Come prima cosa è bene sottolineare che richiedere gli assegni familiari arretrati è un diritto del lavoratore, così come è un dovere del datore di lavoro pagarli. È questo, infatti, a dover pagare - o meglio “anticipare” - gli arretrati degli assegni familiari ai lavoratori che ne fanno richiesta.

Può capitare, ad esempio, che un lavoratore non sia a conoscenza del suo diritto di percepire gli assegni al nucleo familiare e che pur avendone i requisiti (qui le tabelle con i limiti di reddito aggiornati al 2020) non ne abbia presentato la domanda (ricordiamo che di regola il periodo di riferimento per la corresponsione degli assegni familiari va dal 1° luglio di ogni anno al 30 giugno dell’anno successivo).

Ebbene, il fatto di non presentare domanda entro il termine previsto non comporta la perdita degli assegni familiari, visto che per il dipendente vi è comunque la possibilità di richiederli. Questo vale per gli assegni familiari degli ultimi cinque anni, dopodiché questi cadono in prescrizione.

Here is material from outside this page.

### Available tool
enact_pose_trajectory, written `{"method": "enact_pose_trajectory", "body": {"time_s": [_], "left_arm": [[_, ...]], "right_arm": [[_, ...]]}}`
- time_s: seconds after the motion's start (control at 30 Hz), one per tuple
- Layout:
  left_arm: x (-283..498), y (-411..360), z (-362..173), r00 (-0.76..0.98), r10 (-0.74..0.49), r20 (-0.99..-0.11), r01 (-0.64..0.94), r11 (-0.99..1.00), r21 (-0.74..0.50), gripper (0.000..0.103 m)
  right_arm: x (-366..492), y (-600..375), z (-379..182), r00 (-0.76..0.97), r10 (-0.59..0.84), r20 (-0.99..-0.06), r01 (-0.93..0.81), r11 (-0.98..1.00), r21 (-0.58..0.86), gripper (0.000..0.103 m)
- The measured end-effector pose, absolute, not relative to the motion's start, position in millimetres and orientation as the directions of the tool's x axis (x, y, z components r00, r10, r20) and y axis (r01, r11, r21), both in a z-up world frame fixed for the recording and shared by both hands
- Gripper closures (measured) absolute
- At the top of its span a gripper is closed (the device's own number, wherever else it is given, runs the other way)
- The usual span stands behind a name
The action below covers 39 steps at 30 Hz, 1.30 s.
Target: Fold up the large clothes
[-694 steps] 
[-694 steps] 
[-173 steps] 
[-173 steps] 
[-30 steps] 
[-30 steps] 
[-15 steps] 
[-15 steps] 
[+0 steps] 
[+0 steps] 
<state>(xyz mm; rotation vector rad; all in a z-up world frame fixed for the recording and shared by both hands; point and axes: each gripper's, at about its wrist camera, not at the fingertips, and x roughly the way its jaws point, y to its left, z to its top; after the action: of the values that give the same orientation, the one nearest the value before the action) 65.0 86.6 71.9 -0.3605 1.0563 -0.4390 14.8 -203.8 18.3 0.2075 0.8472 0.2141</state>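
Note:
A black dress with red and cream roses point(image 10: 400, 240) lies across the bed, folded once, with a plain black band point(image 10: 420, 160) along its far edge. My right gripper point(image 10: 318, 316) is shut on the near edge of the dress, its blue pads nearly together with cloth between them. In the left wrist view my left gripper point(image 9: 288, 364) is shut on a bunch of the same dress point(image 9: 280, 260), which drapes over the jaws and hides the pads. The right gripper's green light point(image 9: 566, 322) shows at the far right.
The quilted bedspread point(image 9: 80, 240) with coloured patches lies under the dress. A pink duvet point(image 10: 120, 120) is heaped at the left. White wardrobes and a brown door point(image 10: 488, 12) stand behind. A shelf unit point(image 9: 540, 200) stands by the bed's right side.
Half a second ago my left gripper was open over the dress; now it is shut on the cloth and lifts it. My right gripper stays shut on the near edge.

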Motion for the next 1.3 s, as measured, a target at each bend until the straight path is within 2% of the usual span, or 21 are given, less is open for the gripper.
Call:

Come anticipato per gli arretrati vale la stessa regola prevista annualmente per gli assegni al nucleo familiare: è il datore di lavoro a pagarli, salvo determinate occasioni.

Assegni al nucleo familiare: chi paga gli arretrati

È il datore di lavoro del periodo a cui fanno riferimento gli assegni al nucleo familiare che ha l’obbligo di pagare gli eventuali arretrati. Questo significa che qualora la richiesta si riferisca a periodi in cui l’avente diritto ha lavorato presso un datore di lavoro differente da quello attuale, sarà il vecchio datore di lavoro a farsi carico degli assegni familiari per la parte riferita a quello stesso periodo.

Nel caso in cui invece gli arretrati facciano riferimento ad un periodo in cui questo era sotto contratto con l’attuale datore di lavoro allora sarà quest’ultimo a farsene carico.

È importante sottolineare, però, che gli arretrati degli assegni familiari, così come gli ANF stessi, vengono solamente anticipati dal datore di lavoro; è l’INPS, infatti, a farsi carico dell’onere previsto, ed è per questo che in un secondo momento sarà interesse del datore di lavoro chiedere il rimborso di quanto corrisposto ai propri dipendenti (o ex dipendenti).

Ci sono dei casi, però, in cui gli assegni al nucleo familiare, nonché i relativi arretrati, vengono pagati direttamente dall’INPS; vediamo quando.

Arretrati assegni familiari: quando li paga l’INPS

Generalmente degli assegni al nucleo familiari si fa carico anticipatamente il datore di lavoro, tuttavia ci sono dei casi in cui è l’INPS a pagarne direttamente l’importo.

Ad esempio, è il caso degli ANF erogati sulla pensione, o anche quando il richiedente è:

  • addetto ai servizi domestici;
  • iscritto alla Gestione Separata;
  • operaio agricolo dipendente a tempo determinato;
  • lavoratore di ditte cessate o fallite;
  • beneficiario di altre prestazioni previdenziali.

Questi sono gli unici casi in cui a pagare gli assegni al nucleo familiare è l’INPS stessa. È così anche nel caso in cui gli arretrati facciano riferimento ad un periodo o ad una condizione tra quelle suddette.